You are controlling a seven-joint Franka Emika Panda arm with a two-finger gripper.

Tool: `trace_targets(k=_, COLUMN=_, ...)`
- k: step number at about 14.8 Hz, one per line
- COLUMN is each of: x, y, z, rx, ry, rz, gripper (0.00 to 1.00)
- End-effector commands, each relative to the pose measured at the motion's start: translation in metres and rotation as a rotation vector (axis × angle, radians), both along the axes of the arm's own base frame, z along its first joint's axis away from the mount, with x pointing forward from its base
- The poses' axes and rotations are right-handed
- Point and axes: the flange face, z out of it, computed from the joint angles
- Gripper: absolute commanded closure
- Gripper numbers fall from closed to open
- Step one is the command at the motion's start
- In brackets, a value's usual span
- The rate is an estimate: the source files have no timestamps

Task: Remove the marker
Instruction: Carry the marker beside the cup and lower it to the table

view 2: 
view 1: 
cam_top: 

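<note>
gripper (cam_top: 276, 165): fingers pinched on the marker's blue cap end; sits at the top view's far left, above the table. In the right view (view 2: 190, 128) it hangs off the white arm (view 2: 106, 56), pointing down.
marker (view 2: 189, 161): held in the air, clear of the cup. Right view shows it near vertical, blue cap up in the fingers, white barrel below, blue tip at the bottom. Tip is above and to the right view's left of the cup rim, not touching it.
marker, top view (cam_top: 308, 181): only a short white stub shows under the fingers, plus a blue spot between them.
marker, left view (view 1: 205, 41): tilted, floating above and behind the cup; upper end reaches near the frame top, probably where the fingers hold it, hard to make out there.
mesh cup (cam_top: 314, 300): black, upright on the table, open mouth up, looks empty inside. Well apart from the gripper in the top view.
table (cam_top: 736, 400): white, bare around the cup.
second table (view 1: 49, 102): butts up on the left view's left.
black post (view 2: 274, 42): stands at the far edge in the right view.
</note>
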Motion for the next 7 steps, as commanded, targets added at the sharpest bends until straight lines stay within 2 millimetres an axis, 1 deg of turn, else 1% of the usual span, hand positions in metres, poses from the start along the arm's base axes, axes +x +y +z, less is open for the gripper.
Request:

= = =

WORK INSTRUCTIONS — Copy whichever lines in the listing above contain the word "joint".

TASK OUTPUT —
You are controlling a seven-joint Franka Emika Panda arm with a two-finger gripper.
- End-effector commands, each relative to the pose measured at the motion's start: translation in metres and rotation as a rotation vector (axis × angle, radians), both along the axes of the arm's own base frame, z along its first joint's axis away from the mount, with x pointing forward from its base
- Point and axes: the flange face, z out of it, computed from the joint angles

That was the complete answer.